## ASSIGNMENT
Your task is to transcribe exactly, and only, the lines running from the one with "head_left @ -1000" to the end of the listing below, inclusive, with every picture left out.

═══ DATA SECTION

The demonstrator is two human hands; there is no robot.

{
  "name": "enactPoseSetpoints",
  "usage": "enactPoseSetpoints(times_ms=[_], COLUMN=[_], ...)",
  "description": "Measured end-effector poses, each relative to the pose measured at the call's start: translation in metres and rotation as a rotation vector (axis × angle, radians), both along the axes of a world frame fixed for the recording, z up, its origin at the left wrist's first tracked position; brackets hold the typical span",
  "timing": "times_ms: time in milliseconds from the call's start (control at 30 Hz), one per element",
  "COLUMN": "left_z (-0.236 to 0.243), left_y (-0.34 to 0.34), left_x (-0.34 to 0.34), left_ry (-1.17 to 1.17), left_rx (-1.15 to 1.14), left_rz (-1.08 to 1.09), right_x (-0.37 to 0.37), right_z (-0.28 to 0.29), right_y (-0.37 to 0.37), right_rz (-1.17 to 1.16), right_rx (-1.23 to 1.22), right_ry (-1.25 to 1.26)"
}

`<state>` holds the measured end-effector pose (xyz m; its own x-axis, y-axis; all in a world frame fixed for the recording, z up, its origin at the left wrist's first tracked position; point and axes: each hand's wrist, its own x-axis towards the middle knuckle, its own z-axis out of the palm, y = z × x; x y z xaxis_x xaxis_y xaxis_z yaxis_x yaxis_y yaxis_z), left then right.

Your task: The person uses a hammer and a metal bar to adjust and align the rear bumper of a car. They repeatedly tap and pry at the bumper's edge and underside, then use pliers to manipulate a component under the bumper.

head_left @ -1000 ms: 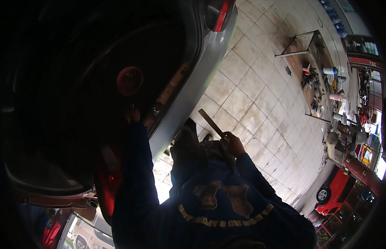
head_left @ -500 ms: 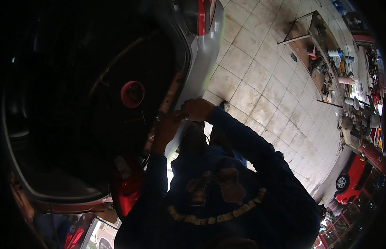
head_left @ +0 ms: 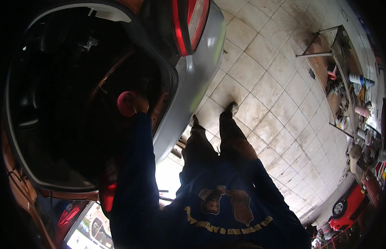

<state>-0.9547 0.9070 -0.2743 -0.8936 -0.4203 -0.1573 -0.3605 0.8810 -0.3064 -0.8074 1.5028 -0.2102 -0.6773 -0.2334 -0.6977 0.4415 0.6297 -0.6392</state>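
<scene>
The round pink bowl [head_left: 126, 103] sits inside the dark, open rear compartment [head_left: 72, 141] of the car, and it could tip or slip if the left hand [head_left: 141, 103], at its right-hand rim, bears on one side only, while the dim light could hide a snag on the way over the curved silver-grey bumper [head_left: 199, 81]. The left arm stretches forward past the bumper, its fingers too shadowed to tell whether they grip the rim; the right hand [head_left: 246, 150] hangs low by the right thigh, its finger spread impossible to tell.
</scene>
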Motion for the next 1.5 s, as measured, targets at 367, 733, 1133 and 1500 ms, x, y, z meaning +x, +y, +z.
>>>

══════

## RESULT OF THE EXERCISE
head_left @ -1000 ms: 
head_left @ -500 ms: 
head_left @ +0 ms: 

<state>-0.9547 0.9070 -0.2743 -0.8936 -0.4203 -0.1573 -0.3605 0.8810 -0.3064 -0.8074 1.5028 -0.2102 -0.6773 -0.2334 -0.6977 0.4415 0.6297 -0.6392</state>
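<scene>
The round pink bowl [head_left: 126, 103] sits inside the dark, open rear compartment [head_left: 72, 141] of the car, and it could tip or slip if the left hand [head_left: 141, 103], at its right-hand rim, bears on one side only, while the dim light could hide a snag on the way over the curved silver-grey bumper [head_left: 199, 81]. The left arm stretches forward past the bumper, its fingers too shadowed to tell whether they grip the rim; the right hand [head_left: 246, 150] hangs low by the right thigh, its finger spread impossible to tell.
</scene>
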Motion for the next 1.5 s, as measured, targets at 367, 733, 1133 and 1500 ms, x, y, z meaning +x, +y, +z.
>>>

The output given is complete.